▸ **Task directions**:
Print, in exact form, the lines below from the one containing "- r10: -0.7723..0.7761" through the one containing "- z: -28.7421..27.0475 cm", and omit all others.

____

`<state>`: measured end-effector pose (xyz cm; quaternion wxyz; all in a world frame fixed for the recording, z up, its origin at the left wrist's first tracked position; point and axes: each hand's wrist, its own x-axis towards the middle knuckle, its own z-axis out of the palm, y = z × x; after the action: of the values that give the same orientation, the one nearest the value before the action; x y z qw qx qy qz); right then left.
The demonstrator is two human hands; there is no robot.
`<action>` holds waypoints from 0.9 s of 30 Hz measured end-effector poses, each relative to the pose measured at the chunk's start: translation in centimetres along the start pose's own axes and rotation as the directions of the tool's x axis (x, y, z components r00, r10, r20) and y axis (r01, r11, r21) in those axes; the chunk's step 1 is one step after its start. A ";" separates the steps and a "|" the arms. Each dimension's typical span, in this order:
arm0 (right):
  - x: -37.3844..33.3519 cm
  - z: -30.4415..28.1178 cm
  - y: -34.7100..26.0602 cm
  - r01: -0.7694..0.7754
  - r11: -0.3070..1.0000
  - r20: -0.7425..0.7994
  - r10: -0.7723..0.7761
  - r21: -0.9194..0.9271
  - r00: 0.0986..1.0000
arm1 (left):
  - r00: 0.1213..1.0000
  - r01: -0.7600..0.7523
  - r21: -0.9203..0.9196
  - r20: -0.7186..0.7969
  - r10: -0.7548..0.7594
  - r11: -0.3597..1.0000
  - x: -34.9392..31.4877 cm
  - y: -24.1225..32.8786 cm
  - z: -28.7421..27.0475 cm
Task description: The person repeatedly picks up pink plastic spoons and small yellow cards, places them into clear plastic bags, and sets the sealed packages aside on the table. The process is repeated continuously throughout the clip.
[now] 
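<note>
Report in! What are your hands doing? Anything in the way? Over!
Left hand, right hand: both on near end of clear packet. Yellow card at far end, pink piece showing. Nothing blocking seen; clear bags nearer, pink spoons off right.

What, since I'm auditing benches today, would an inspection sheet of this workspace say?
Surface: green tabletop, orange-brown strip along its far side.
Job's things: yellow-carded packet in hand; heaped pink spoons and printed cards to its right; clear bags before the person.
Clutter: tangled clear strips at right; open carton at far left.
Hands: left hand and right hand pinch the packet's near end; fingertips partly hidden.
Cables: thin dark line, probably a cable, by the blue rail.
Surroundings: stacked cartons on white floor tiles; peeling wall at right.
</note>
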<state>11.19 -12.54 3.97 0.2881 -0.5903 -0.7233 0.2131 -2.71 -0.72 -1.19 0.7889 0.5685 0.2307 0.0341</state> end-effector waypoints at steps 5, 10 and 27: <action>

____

▸ **Result of this exercise**:
  - r10: -0.7723..0.7761
  - r21: -0.9194..0.9271
  - r00: 0.0986..1.0000
arm1 (left):
  - r00: 0.1213..1.0000
  - r01: -0.7600..0.7523
  - r21: -0.9203..0.9196
  - r20: -0.7186..0.7969
  - r10: -0.7548..0.7594
  - r11: -0.3597..1.0000
  - x: -34.9392..31.4877 cm
  - y: -24.1225..32.8786 cm
  - z: -28.7421..27.0475 cm

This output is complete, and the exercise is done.